- **What the task asks**: An exact reproduction of all the data is needed, with no images in it.

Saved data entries
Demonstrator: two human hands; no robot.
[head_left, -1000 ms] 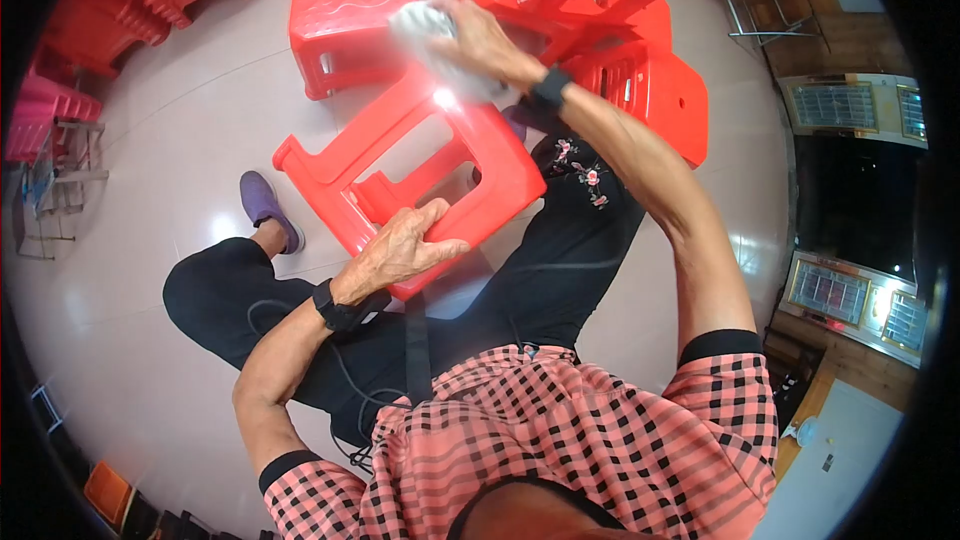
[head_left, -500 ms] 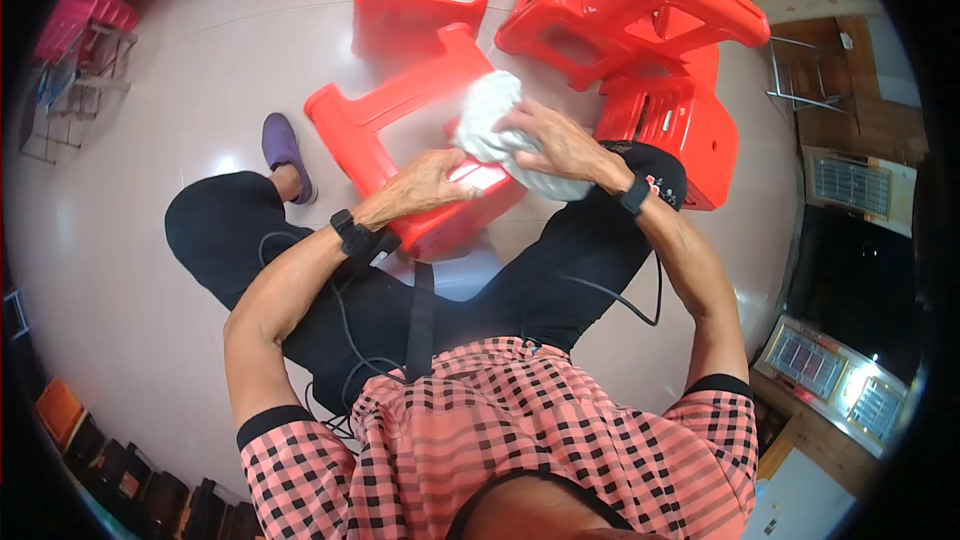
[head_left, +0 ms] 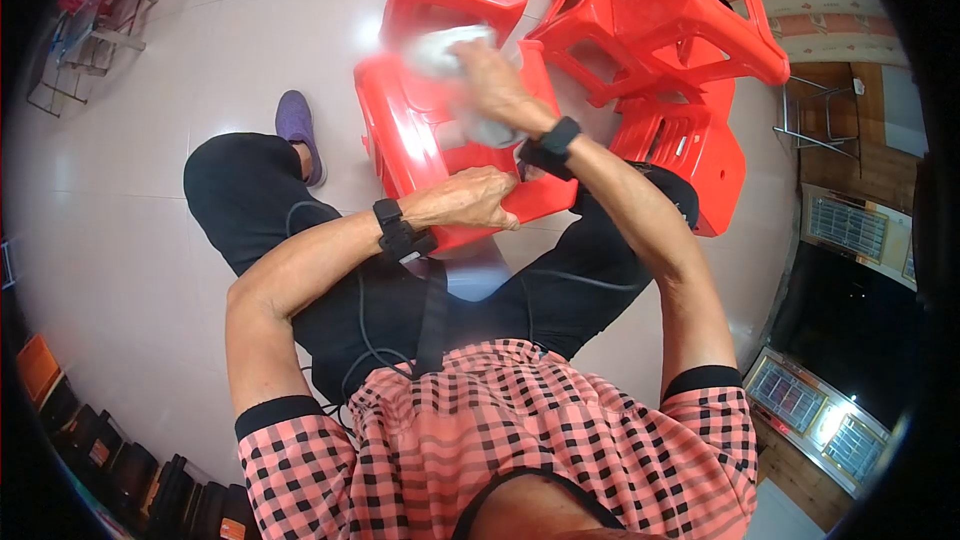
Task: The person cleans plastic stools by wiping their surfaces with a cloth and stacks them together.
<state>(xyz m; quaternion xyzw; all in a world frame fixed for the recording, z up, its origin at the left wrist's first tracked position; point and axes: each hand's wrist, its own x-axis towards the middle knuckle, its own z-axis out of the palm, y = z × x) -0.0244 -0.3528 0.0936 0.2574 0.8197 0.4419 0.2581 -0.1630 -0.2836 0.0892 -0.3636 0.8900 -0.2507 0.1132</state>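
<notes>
White cloth (head_left: 440,48) blurred | right fingers (head_left: 474,56): can't tell | left fingers (head_left: 494,181) clasping red stool (head_left: 398,120)

A red plastic stool (head_left: 405,145) was held at a tilt above the floor (head_left: 220,60), away from the floor's visible edges. Smooth, glossy surfaces and rounded edges were shown, and an opening was framed by its red sides. Its left side was crossed by a bright streak of reflected light. Whether the floor was touched by it could not be told. A white cloth (head_left: 445,50), bunched and soft, was held over the stool's upper part. Its outline was blurred, its middle was partly hidden, and contact with the stool could not be made out.
</notes>
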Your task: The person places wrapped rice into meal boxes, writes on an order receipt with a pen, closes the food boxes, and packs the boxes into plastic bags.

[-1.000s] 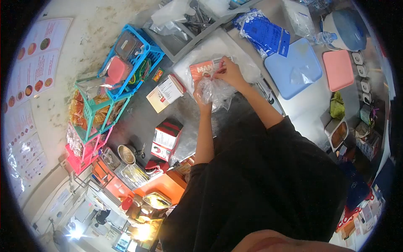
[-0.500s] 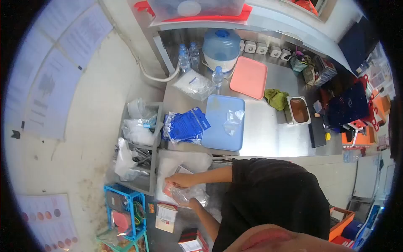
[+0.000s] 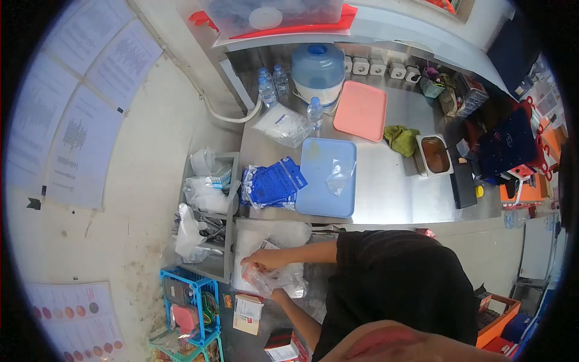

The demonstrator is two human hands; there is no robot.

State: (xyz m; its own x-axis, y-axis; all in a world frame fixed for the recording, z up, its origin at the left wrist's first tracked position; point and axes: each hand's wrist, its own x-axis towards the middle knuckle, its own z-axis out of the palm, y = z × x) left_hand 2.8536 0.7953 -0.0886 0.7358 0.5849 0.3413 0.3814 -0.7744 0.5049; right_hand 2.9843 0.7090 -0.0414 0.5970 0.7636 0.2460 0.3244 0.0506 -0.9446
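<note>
- The right hand (image 3: 265, 259) bends its fingers over one end of a clear plastic bag (image 3: 280, 279), grasping the film; the bag lies directly under the palm and spreads toward the other hand.
- The left hand (image 3: 278, 294) grips the bag's opposite side, its fingers mostly hidden by the film, which is thin, glossy and crumpled into soft folds between the two hands.
- Just beside the right wrist, a flat printed card (image 3: 268, 244), white with dark marks, pokes out.
- Beneath and beyond the right hand spreads a cloudy white plastic sheet (image 3: 253, 232), smooth and slightly rumpled.
- Near the left hand stand a cream-and-white carton (image 3: 247, 314), flat-sided with a red edge, and a red, white and black box (image 3: 283, 349); both rest on the dark desk (image 3: 315, 304).
- Past the right hand's fingertips is a grey plastic bin (image 3: 228, 250), straight-walled, with a limp white bag (image 3: 190, 232) inside; beside it, a blue lattice basket (image 3: 198, 289).
- Farther off on the right hand's outer side lie glossy blue packets (image 3: 271, 184) and a matte blue tray (image 3: 316, 202) with rounded corners.
- Farthest from the hands are a pink tray (image 3: 362, 114), a crumpled green cloth (image 3: 401, 140) and a rounded, translucent blue water container (image 3: 318, 66).
</note>
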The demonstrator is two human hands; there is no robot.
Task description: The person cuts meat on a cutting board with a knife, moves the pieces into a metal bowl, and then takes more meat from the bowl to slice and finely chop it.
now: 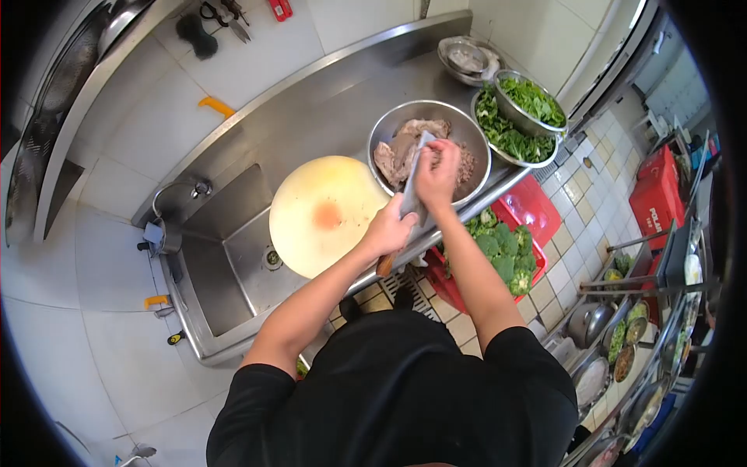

- **Exercise answer**:
Demonstrator: two human hands; no robot.
[head_left, -1000 ms] 
[head_left, -500 ms] 
[head_left, +0 ms] 
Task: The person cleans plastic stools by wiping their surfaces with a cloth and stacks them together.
<state>(xyz m; quaternion xyzw; all in a world frame fixed for the recording, z up, its origin at the left wrist's first tracked position; point and axes: each hand's wrist, its own x-axis towards the middle knuckle, its own z-axis out of the palm, y = z × x) -0.0244 -0.3528 0.0936 0.2574 0.8197 0.4419 0.2581 -0.1630 -0.2836 0.0892 -0.3636 0.8900 -0.2507 0.1132</state>
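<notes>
White cloth (head_left: 440,48) blurred | right fingers (head_left: 474,56): can't tell | left fingers (head_left: 494,181) clasping red stool (head_left: 398,120)

A red plastic stool (head_left: 405,145) was held at a tilt above the floor (head_left: 220,60), away from the floor's visible edges. Smooth, glossy surfaces and rounded edges were shown, and an opening was framed by its red sides. Its left side was crossed by a bright streak of reflected light. Whether the floor was touched by it could not be told. A white cloth (head_left: 445,50), bunched and soft, was held over the stool's upper part. Its outline was blurred, its middle was partly hidden, and contact with the stool could not be made out.
</notes>
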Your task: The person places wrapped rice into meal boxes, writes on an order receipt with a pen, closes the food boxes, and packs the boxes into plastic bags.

[-1.000s] 
[-0.500s] 
[+0.000s] 

The demonstrator is two human hands; there is no robot.

State: (xyz m; its own x-axis, y-axis; all in a world frame fixed for the recording, z up, its origin at the left wrist's first tracked position; point and axes: each hand's wrist, its own x-axis towards the middle knuckle, its own z-axis out of the palm, y = z × x) left_hand 2.8536 0.7953 -0.0886 0.7358 0.5849 0.3413 0.3814 -0.7744 0.5049; right_hand 2.9843 0.7090 -0.0414 0.5970 0.7636 0.2460 0.3244 0.0506 -0.9446
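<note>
- The right hand (image 3: 265, 259) bends its fingers over one end of a clear plastic bag (image 3: 280, 279), grasping the film; the bag lies directly under the palm and spreads toward the other hand.
- The left hand (image 3: 278, 294) grips the bag's opposite side, its fingers mostly hidden by the film, which is thin, glossy and crumpled into soft folds between the two hands.
- Just beside the right wrist, a flat printed card (image 3: 268, 244), white with dark marks, pokes out.
- Beneath and beyond the right hand spreads a cloudy white plastic sheet (image 3: 253, 232), smooth and slightly rumpled.
- Near the left hand stand a cream-and-white carton (image 3: 247, 314), flat-sided with a red edge, and a red, white and black box (image 3: 283, 349); both rest on the dark desk (image 3: 315, 304).
- Past the right hand's fingertips is a grey plastic bin (image 3: 228, 250), straight-walled, with a limp white bag (image 3: 190, 232) inside; beside it, a blue lattice basket (image 3: 198, 289).
- Farther off on the right hand's outer side lie glossy blue packets (image 3: 271, 184) and a matte blue tray (image 3: 316, 202) with rounded corners.
- Farthest from the hands are a pink tray (image 3: 362, 114), a crumpled green cloth (image 3: 401, 140) and a rounded, translucent blue water container (image 3: 318, 66).
</note>
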The demonstrator is two human hands; there is no robot.
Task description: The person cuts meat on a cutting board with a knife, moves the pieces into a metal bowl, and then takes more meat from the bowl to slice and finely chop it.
now: 

No additional output will be produced.